__TASK ITEM__: While reading the listing below, count how many lines hold the word "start", and answer with the number only.

__GIVEN MATERIAL__:
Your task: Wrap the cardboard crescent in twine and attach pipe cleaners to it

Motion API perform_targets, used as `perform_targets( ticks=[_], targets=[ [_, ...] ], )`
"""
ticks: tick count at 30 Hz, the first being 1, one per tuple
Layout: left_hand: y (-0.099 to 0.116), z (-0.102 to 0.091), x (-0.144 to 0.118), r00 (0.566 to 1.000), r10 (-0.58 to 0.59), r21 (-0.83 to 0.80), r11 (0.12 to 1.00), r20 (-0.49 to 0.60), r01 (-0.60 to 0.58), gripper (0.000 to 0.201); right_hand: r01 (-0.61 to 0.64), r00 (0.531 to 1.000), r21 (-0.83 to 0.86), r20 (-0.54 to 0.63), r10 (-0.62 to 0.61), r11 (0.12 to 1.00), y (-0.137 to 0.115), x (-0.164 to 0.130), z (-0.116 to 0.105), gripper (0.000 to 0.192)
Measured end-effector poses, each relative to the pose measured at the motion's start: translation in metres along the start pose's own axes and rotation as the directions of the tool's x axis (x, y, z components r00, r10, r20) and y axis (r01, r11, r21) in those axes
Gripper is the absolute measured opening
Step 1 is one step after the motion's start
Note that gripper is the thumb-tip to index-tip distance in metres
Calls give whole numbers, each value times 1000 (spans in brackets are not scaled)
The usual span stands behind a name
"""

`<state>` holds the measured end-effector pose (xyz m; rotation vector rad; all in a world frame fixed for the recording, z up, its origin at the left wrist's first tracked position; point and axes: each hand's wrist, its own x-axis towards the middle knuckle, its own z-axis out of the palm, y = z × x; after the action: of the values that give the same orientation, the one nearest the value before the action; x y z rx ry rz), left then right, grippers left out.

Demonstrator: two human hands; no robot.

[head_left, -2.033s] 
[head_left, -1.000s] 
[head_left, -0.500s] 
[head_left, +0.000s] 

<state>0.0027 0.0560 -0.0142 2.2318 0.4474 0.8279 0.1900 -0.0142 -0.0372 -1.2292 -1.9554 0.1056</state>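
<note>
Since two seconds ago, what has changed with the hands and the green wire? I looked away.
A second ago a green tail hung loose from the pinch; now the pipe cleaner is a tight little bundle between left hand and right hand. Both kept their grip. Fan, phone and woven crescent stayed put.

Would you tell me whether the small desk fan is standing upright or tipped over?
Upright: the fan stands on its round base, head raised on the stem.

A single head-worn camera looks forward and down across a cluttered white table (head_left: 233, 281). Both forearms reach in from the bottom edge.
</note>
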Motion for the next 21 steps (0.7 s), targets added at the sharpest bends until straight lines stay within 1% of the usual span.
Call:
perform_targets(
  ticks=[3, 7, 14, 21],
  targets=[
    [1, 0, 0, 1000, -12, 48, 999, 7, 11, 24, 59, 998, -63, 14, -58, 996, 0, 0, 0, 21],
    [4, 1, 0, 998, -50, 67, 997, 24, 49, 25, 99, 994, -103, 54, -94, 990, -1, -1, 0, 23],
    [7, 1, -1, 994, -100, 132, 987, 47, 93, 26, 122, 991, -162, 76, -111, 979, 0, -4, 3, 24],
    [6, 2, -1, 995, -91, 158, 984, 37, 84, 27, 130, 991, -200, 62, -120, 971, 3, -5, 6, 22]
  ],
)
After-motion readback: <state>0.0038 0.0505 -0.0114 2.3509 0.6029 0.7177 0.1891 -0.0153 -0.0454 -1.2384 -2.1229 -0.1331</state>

__WRITTEN SOLUTION__: 2